Por eso, el mejor antídoto frente a las tradiciones no es ni cargar contra ellas ni pretender mantenerlas inmutables, sino entenderlas como lo que son, arbitrariedades que nos hacen sentirnos bien en un devenir más agitado de lo que nos gustaría. Que las tradiciones varíen o permanezcan no depende enteramente de nosotros, ni forma parte de ninguna extraña conspiración, sino que tan sólo es el producto del baile entre sociedad, tiempo, novedad y costumbre. Para mí, las navidades son todo eso que ustedes conocen y comparten pero también ver, cada año, La Cosa, de John Carpenter. Creo que porque transcurre en la nieve, puede que porque me recuerda que el mal adopta cualquier forma y eso, en estos tiempos, nunca está de más saberlo.

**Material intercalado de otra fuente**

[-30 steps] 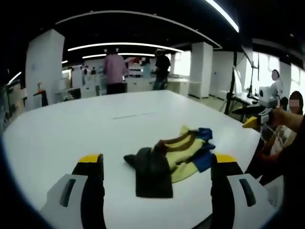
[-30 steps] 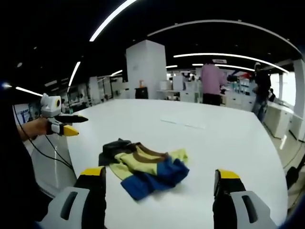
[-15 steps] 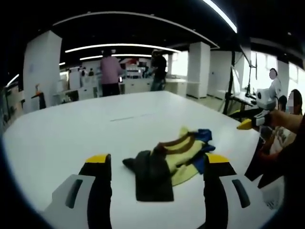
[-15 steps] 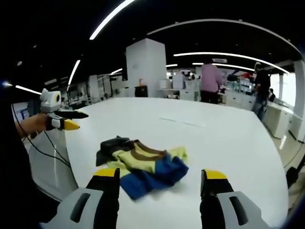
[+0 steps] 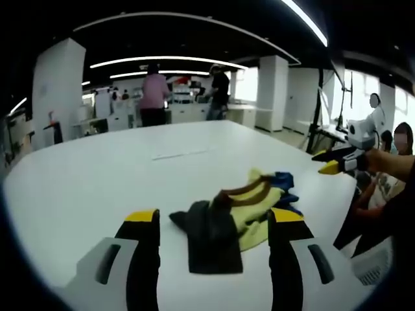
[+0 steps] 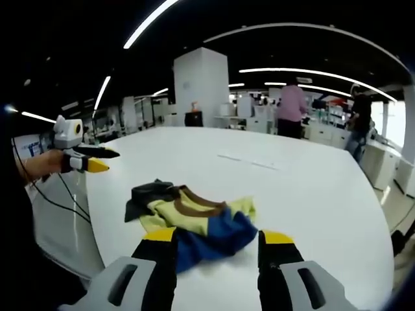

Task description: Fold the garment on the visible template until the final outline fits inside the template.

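A crumpled garment in black, yellow, brown and blue lies on the white table near its edge. My left gripper hovers over the near side of it, open, with the black part between its yellow-tipped jaws and nothing held. In the right gripper view the same garment lies with its blue part nearest. My right gripper is open just in front of that part, empty. A thin grey line is marked on the table beyond the garment.
The table's edge runs close beside the garment. A hand holds the other gripper out at the side of each view. Two people stand by white counters far behind, near white pillars.
Both grippers' jaws have narrowed step by step over the last second, staying open. Both cameras have edged slightly closer to the garment, which lies as before.
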Tool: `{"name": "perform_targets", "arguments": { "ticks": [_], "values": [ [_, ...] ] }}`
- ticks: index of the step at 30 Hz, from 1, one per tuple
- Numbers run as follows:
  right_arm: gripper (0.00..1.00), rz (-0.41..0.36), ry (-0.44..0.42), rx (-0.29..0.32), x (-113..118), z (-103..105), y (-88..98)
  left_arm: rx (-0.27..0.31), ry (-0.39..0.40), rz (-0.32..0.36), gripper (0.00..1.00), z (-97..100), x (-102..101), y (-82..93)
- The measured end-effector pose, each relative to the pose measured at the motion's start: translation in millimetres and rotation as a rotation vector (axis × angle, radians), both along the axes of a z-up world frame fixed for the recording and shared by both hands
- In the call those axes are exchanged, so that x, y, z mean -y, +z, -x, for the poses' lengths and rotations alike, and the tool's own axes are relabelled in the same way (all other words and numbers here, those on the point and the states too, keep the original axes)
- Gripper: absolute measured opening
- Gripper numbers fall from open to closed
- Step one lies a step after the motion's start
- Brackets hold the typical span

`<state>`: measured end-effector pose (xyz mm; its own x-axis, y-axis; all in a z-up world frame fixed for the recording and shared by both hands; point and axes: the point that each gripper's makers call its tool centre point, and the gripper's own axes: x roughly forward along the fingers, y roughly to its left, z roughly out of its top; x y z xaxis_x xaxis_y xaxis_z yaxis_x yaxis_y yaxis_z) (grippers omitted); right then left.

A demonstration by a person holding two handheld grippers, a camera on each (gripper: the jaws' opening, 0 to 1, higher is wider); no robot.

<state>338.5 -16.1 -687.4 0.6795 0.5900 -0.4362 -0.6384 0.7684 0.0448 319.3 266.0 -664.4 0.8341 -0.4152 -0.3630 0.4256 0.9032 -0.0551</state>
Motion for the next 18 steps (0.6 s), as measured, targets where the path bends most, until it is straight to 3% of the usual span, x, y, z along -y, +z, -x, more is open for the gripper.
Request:
{"name": "perform_targets", "arguments": {
  "ticks": [7, 18],
  "values": [
    [0.38, 0.023, 0.049, -0.011, -11, -13, -11.2, -0.025, -0.023, 0.045, 0.55, -8.0, 11, -10.4],
    [0.31, 0.113, 0.088, -0.041, -17, -34, -34.4, -0.085, -0.062, 0.002, 0.50, -20.0, 24, -38.6]
  ]
}}
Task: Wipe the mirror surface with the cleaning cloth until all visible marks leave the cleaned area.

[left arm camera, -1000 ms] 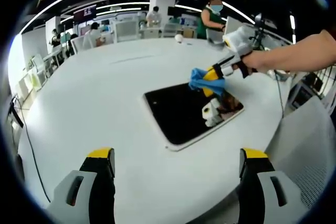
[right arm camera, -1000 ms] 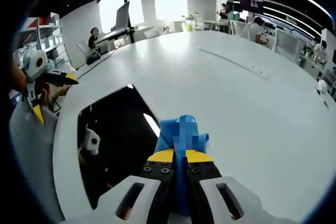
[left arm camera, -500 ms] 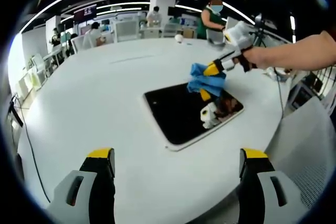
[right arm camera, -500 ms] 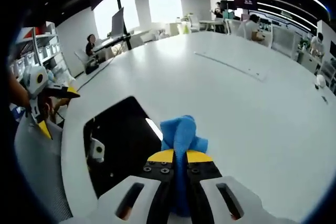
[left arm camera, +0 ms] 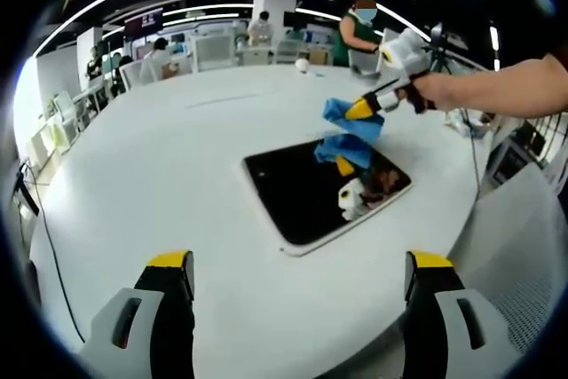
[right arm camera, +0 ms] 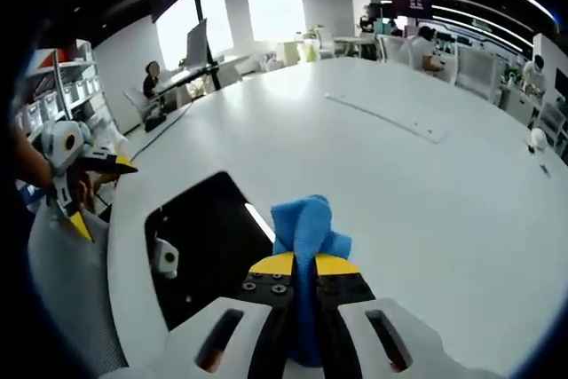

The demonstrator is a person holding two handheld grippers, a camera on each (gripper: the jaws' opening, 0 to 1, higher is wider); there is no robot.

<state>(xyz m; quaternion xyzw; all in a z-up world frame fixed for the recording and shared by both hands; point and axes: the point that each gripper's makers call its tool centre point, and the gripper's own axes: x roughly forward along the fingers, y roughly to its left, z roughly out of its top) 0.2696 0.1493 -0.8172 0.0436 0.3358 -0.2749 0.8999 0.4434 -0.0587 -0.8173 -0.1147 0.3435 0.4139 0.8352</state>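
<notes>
Two tools are mine. The right tool [right arm camera: 297, 264] is squeezed tight on the blue cleaning cloth [right arm camera: 306, 224], held up above the far edge of the mirror [left arm camera: 315, 193]. The mirror lies flat on the white table [left arm camera: 160, 175]. My left tool [left arm camera: 297, 277] is wide apart, holding nothing. I should bring the cloth down flat and rub gently across the dark glass.
</notes>
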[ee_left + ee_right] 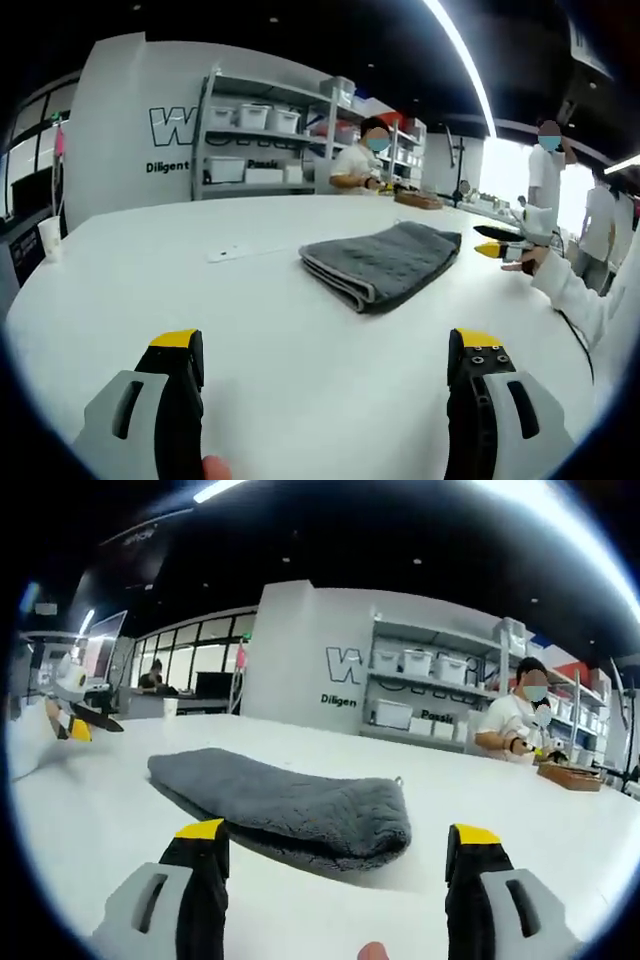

Somos animales de costumbres, sólo así se entiende que llenemos el calendario de eventos que se repiten en cada vuelta al sol. Estas fechas señaladas son como hitos en el mapa del tiempo: nos valen para no perdernos, para que incluso cuando no sepamos hacia dónde andar tengamos una referencia de que hay cosas que siguen como siempre. Nos gusta la costumbre y la repetición porque nos agrada lo conocido, el resguardo de lo que ya hemos visto en una vida que, en esencia, es un manantial de indeterminación.